No - I think you may be missing my point (as I didn't explain it very well) - if anything I think a modern compact should have a speed advantage over a traditional DSLR mechanical shutter.
AF time shouldn't enter into it as when you've half pressed the button that part of the "computation" is "done with" - and the actual, "capture" of the frame image from the sensor to the buffer should take mlliseconds - any "other processing" happens afterwards and may affect burst rates etc. but not single shot capture...
Jim
Compact cameras still have a mechanical shutter but with a fixed lens it's not the larger focal plane shutter in a DSLR and instead is in the lens, often the part of the aperture system itself when I've looked (difficult to tell when compacts have such tiny aperture openings though). A compact has a longer shutter cycle because it has no OVF and has to use the sensor, when you fire off a DSLR conventionally (not using liveview, using the OVF) the shutter opens, exposes the sensor then closes and the exposure is complete. On a compact camera, the shutter is always open to generate the live feed so for an actual exposure it has to first close the shutter, open the shutter for the actual exposure, close it again to finish the exposure and re-open it to resume the liveview.

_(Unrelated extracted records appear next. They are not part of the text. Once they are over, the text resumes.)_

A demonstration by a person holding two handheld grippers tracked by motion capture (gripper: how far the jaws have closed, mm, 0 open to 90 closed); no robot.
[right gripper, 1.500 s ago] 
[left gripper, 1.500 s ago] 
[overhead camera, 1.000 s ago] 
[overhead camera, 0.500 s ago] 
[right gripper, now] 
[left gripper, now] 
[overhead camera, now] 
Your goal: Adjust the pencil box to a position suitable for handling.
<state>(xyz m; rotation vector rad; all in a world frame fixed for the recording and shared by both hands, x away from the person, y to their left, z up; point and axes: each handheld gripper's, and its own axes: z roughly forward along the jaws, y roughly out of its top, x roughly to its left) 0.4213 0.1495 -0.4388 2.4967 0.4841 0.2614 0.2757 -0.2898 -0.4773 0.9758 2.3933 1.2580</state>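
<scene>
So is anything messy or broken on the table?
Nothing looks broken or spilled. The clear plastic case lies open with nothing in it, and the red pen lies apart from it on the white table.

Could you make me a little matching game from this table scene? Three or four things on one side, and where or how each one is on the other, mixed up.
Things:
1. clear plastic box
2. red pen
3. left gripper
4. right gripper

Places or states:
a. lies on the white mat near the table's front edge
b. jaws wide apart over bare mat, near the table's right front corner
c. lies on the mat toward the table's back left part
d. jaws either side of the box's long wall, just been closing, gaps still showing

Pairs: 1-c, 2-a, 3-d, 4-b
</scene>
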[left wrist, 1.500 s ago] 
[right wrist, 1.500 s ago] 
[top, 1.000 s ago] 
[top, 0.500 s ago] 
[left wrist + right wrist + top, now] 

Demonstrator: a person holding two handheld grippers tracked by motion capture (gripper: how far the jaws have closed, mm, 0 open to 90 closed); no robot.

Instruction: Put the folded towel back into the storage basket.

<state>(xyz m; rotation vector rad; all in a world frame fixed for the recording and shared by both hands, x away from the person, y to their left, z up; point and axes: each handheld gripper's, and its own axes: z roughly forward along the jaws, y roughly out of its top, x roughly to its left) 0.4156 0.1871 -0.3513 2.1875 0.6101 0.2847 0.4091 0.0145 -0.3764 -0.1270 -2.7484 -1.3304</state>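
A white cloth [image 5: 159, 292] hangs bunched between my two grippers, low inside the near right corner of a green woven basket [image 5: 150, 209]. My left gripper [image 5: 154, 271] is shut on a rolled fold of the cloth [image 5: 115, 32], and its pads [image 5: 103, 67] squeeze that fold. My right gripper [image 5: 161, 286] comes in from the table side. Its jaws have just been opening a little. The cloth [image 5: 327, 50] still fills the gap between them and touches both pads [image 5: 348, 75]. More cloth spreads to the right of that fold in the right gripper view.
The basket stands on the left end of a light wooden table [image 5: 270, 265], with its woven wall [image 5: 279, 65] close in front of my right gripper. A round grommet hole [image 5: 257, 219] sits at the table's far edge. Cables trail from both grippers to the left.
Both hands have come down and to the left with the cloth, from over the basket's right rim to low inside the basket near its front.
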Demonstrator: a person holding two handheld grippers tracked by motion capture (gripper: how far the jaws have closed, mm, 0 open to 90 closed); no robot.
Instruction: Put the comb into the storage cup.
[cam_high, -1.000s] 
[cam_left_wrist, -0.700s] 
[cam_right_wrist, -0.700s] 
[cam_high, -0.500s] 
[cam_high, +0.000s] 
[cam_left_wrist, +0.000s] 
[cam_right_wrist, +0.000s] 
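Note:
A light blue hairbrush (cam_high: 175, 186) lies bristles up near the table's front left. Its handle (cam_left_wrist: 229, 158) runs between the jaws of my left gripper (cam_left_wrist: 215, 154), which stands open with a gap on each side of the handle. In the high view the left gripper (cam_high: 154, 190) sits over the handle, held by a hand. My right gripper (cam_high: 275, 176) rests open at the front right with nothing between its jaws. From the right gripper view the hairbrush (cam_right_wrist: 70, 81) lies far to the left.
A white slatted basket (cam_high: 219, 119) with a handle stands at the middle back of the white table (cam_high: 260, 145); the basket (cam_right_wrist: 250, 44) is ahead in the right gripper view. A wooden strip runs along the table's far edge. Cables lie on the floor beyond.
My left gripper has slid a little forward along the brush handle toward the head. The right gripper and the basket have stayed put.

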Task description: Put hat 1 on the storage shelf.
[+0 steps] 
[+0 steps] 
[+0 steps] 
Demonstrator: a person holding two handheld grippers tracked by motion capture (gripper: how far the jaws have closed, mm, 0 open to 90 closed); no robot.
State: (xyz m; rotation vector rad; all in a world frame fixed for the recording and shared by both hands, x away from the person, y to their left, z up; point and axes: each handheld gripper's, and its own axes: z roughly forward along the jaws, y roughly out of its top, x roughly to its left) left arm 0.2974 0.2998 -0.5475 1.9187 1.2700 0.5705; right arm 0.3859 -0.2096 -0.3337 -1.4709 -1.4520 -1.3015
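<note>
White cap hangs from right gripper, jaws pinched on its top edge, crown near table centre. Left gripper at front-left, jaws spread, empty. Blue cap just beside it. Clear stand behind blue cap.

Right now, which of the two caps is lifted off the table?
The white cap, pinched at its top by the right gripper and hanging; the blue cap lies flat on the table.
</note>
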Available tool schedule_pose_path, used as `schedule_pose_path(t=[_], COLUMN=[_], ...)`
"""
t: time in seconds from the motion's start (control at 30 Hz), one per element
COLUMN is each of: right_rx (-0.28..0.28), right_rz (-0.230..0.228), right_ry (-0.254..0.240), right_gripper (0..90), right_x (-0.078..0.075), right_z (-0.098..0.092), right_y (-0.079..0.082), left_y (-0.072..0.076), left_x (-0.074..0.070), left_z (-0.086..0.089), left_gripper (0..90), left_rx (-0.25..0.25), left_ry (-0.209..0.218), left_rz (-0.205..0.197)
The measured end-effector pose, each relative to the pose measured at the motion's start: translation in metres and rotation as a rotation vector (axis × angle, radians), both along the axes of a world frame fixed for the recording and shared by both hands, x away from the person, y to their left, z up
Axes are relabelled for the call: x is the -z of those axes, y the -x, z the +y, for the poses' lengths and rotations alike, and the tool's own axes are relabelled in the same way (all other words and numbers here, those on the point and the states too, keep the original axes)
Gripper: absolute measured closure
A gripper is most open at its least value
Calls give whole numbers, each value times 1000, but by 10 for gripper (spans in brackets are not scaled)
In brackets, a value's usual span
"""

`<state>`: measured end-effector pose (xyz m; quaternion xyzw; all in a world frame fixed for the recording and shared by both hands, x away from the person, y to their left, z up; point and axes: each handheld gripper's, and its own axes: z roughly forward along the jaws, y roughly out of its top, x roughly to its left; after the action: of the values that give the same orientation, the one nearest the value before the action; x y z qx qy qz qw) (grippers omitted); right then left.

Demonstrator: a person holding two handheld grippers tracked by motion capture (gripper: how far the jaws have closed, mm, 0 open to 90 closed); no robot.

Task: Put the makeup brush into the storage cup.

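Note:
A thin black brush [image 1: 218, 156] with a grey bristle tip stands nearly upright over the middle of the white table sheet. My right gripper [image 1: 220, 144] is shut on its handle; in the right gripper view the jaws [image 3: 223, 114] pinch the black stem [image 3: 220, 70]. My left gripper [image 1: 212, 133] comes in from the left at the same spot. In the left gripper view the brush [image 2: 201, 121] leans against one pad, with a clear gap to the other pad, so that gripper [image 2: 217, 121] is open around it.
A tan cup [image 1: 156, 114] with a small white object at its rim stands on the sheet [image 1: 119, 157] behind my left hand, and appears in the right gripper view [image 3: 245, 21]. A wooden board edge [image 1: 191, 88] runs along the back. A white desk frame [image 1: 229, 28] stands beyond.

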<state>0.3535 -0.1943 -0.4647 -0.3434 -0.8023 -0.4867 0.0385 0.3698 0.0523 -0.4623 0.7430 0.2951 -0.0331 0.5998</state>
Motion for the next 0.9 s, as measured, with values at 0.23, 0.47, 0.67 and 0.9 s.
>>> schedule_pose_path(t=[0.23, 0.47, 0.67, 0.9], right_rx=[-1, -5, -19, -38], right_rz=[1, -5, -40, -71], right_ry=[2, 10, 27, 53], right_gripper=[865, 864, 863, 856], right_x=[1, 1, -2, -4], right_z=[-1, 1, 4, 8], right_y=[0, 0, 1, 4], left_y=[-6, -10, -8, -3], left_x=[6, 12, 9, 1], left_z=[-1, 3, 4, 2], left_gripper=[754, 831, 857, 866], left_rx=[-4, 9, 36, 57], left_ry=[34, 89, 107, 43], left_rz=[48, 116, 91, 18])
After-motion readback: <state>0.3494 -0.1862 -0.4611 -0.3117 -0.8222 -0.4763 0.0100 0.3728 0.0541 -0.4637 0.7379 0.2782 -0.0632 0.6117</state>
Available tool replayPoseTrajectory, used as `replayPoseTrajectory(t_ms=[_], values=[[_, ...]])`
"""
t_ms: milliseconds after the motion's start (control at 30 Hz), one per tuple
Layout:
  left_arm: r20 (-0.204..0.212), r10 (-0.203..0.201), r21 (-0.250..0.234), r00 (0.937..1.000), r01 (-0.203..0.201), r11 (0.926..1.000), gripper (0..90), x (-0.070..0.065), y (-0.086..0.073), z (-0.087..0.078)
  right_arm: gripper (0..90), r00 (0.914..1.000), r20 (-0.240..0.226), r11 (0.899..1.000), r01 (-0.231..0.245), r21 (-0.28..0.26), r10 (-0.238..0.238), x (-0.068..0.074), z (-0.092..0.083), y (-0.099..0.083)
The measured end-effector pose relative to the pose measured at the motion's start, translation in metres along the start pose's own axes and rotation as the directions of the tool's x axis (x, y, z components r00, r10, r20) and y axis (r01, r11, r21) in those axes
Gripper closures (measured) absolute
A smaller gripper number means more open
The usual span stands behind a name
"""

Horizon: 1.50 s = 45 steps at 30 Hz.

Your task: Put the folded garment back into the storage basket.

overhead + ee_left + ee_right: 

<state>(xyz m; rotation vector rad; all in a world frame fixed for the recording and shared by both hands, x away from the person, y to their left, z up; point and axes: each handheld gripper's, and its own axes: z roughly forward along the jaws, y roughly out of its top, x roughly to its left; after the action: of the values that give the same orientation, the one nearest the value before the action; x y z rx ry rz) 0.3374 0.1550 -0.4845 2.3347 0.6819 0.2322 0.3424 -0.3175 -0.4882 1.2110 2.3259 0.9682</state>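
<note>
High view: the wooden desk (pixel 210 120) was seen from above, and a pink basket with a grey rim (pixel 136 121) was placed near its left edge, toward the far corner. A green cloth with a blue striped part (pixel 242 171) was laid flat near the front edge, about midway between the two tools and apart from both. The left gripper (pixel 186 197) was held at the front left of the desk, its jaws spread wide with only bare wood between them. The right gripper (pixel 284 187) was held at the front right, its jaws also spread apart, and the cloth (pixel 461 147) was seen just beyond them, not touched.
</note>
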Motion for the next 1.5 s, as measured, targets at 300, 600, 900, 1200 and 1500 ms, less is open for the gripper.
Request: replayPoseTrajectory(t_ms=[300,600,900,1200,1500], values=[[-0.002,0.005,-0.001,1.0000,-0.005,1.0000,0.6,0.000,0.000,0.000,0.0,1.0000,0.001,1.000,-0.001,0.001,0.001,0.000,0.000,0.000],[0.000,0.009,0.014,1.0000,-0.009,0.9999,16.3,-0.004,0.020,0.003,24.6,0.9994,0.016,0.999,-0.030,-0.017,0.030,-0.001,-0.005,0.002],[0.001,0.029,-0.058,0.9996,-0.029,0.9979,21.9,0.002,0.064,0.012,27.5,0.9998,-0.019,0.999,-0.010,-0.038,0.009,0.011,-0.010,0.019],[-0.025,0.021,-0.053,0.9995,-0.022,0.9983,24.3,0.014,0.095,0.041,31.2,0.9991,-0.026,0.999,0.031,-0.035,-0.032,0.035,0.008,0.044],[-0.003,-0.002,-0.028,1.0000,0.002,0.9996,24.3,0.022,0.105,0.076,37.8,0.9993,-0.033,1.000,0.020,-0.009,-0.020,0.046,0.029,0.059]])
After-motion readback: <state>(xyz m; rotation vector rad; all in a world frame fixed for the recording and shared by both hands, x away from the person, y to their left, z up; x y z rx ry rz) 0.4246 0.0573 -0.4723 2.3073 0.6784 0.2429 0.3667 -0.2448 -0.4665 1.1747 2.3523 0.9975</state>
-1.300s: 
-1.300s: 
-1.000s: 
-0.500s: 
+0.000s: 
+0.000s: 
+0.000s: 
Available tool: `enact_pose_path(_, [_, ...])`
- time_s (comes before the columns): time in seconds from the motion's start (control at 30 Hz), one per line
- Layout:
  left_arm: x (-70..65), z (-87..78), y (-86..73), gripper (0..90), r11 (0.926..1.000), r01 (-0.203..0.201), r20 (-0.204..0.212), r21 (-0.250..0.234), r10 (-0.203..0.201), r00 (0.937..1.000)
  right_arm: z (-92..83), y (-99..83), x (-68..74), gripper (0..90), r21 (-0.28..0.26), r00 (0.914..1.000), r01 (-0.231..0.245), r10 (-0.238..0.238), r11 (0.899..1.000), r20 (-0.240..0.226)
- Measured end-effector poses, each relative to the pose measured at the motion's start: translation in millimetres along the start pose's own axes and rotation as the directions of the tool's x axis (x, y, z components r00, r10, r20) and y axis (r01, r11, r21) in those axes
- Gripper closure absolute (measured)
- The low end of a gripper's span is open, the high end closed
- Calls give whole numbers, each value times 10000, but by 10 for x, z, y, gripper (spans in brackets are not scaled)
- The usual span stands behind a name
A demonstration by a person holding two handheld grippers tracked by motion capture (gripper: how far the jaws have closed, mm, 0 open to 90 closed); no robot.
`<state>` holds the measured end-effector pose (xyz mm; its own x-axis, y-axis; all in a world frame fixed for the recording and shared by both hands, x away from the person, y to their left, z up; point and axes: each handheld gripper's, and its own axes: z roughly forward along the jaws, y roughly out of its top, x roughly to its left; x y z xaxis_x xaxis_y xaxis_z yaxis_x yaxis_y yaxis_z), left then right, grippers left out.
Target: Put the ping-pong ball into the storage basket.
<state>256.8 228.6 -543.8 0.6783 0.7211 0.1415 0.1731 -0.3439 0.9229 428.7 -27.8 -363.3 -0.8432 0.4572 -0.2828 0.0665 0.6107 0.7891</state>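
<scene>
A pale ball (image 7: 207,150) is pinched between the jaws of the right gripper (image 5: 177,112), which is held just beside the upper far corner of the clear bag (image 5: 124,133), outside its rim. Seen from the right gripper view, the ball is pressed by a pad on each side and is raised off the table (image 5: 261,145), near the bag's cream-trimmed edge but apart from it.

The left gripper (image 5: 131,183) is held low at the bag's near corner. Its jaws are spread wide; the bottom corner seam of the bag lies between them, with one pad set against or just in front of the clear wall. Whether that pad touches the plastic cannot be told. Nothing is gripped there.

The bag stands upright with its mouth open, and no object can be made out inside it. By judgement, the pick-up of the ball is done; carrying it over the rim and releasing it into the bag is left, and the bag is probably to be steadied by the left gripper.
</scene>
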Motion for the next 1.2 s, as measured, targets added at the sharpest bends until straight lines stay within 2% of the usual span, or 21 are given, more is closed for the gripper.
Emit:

You should be able to test this yourself, on the LX3 for example if I set an F8 aperture and a slow exposure (say four seconds) then look down the lens I see the following sequence:
1 - aperture blades close completely (effectively shutter closed or something beside the aperture blades, all very small)
2 - aperture blades re-open slightly to F8 (shutter open)
3 - two seconds later the aperture blades close right down again
4 - aperture blades re-open.
This is one of my annoyances with the mirrorless cameras as they have the same issue but with a large focal plane shutter instead, they also have to close the shutter, re-open, close, re-open. Panasonic seem to have improved this quite a bit in the GH2 but you still get that bit of lag which is particularly noticeable alongside the D700 which takes a picture pretty much the instant you squeeze the shutter release. Oddly while the GH2 does have an electronic shutter for its 40fps mode, you can't seem to use this for normal shots to get a silent exposure. As far as I'm aware there are some other electronic shutters but most fixed lens compacts still use a central shutter design but could be wrong on that, it's not something I see discussed very often.